The rabbit flea is about 1 mm long and a dark brown colour. It is laterally compressed, has three pairs of legs and no wings. Its head is held at an angle to its body and its mouthparts are adapted for piercing the skin of its host and sucking its blood. It has a pronotal comb or row of spines just behind the head and a genal comb of spines below the head and these help to distinguish it from other species of flea. It is a sedentary flea that stays feeds of a single location for a long period of time.

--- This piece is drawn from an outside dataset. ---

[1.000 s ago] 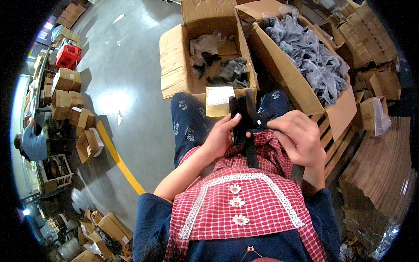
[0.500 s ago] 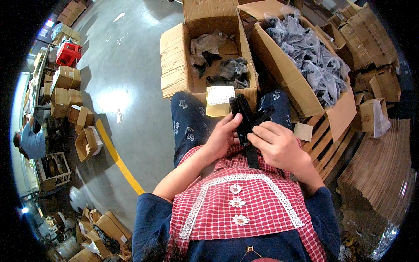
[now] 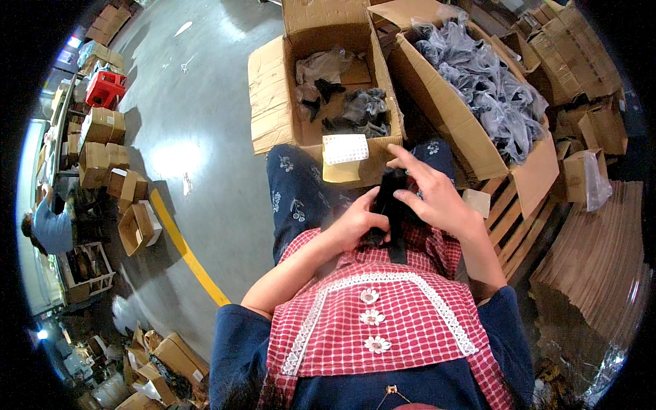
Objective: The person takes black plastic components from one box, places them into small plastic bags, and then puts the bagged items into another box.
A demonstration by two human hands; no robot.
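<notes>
Over my lap is a black part (image 3: 391,186), long and dark; its exact kind I cannot make out. My left hand (image 3: 361,220) is closed around its lower portion, thumb on top. At its upper end, my right hand (image 3: 437,195) has its fingers spread, the index finger stretched forward and the thumb close against the part. A black strip (image 3: 396,247) hangs below onto the red checked apron (image 3: 342,307). Just ahead of my knees, a sheet of small white dots (image 3: 345,149) sits over a yellowish piece (image 3: 341,172) at the carton's near edge.
An open carton (image 3: 270,96) in front holds black parts and clear plastic bags. To its right, another carton (image 3: 437,89) is heaped with bagged dark parts. Stacked flat cardboard (image 3: 594,253) stands beside a wooden pallet (image 3: 509,219). A person in blue (image 3: 51,225) is far left.
My right hand has loosened from a pinch, spread its fingers and moved slightly forward. The black part has turned, and its side arm no longer shows. My left hand has shifted its grip.
</notes>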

S. cuniculi have adapted to feed on the ears of rabbits, which are in rich in blood supply.

==Host species==
S. cuniculi originated in Europe with the definitive host being the European rabbit, as the rabbit was brought overseas the flea was inadvertently brought with it and is now found in most places where the European rabbit is found. It is usually as an external parasite found on rabbits and hares but occasionally also on cats and dogs. It can work its way through the animal's fur but is usually found in clusters around the bases of the host's ears. On some of the islands off the coasts of the United Kingdom it can be found on Manx shearwaters and Atlantic puffins, presumably because the birds nest in burrows and often take over holes previously occupied by rabbits.

==Life cycle==
Adult female rabbit fleas can detect the changing levels of certain hormones in a female rabbit's blood that show that she is near to parturition. This triggers sexual maturity in the fleas and they mate and start producing eggs. As soon as the young rabbits are born, the fleas move onto them and start feeding, mating and laying eggs. About twelve days later, they return to the mother rabbit. They complete this migration every time she produces a litter of young. The larvae are legless grubs, creamy-white with a brown head. After three larval stages they pupate.
Fleas newly emerged from the pupa need to have a blood meal within a week, otherwise they will die. After that they can survive for many months without feeding. The optimum temperature for the flea's life cycle is 70 to 85 F.

==Disease transmission==
Myxomatosis is a virus disease of rabbits which can be fatal. The symptoms are swelling of the eyelids and lips, conjunctivitis and the formation of skin tumours on the face, ears and limbs. The rabbit flea acts as a vector for the disease and the virus has been shown to remain viable in the flea's mouthparts for at least one hundred days. The rabbit flea has also been implicated in the transmission of the Bartonella alsatica bacterium, an opportunistic pathogen that causes disease in animals and man.